Nagle & delayed ACK strike again
Chris Rapier
rapier at psc.edu
Fri Dec 22 12:51:49 EST 2006
I'm assuming that the network in question has a 1500B MTU. Does anything
change if the MTU is increased to 9k?
Miklos Szeredi wrote:
>>> To me it still looks like the use of Nagle is the exception, it has
>>> already been turned off in the server for
>>>
>>> - interactive sessions
>> For at least some interactive sessions. In the telnet space at least,
>> there is this constant back and forth happening bewteen wanting
>> keystrokes to be nice and uniform, and not overwhelming slot terminal
>> devices (eg barcode scanners) when applications on the server dump a
>> bunch of stuff down stdio.
>
> For ssh this is unconditional.

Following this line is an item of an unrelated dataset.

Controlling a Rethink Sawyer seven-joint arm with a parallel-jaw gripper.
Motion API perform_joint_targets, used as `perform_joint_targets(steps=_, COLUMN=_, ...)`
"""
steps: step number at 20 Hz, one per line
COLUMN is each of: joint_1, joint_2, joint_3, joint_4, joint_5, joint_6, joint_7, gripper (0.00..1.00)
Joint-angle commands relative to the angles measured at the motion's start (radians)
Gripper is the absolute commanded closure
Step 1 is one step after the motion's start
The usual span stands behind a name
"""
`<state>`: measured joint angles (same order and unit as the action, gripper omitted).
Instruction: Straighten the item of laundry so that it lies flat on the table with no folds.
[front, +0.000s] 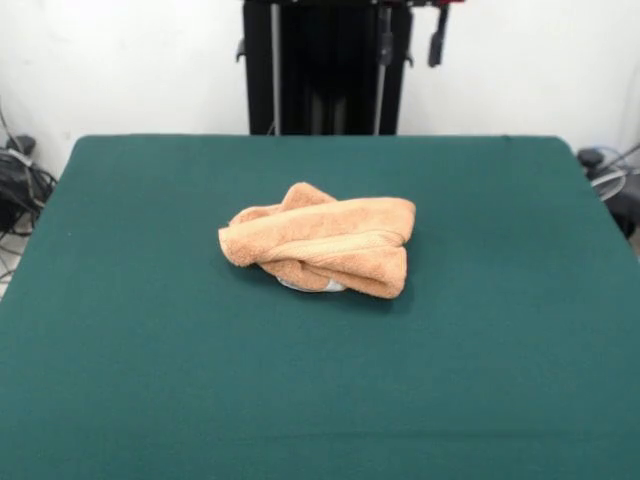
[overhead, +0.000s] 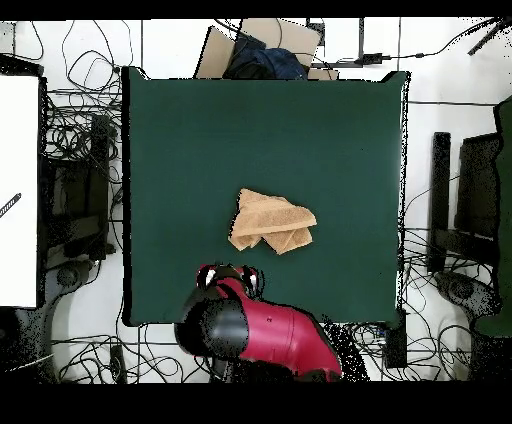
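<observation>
The towel (front: 320, 245) lies bunched near the middle of the table (front: 120, 380), and everything here is placed against it. On its near side in the front view, a small white label (front: 312, 286) peeks from under the bottom edge, touching the cloth top. Above that, a thick rolled fold runs across the heap, and behind it a smaller hump rises at the far side. From overhead the heap reads as a rough triangle with at least 2 layers overlapping, one flap lying across another.

The step in hand looks like the first approach and pick. To do it well, I would choose an exposed outer corner or the free edge of the topmost flap, not the fat roll in the middle; pinching the roll would likely lift the whole bundle and leave the folds locked in. A shallow pinch of 1 layer, then a drag away from the heap, seems the better bet. The label edge could serve as a guide to where a true hem lies.

The gripper (front: 437, 40) hangs beyond the towel's far side, high and well apart from it, drawn back near the table's far edge. Whether it is open or closed cannot be told; it holds nothing.
</observation>
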<state>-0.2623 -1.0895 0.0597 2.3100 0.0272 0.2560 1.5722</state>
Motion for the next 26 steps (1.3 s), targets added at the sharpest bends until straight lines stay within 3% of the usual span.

I've suggested adding NoDelay/
> NoNoDelay options, but somebody on this list vetoed that.
>
>>> - X11 forwarding
>>>
>>> and it will need to be turned off for
>>>
>>> - SFTP transport
>>>
>>> - IP tunnelling
>>>
>>> - ???
>>>
>>> Is there any transported protocol where Nagle does make sense?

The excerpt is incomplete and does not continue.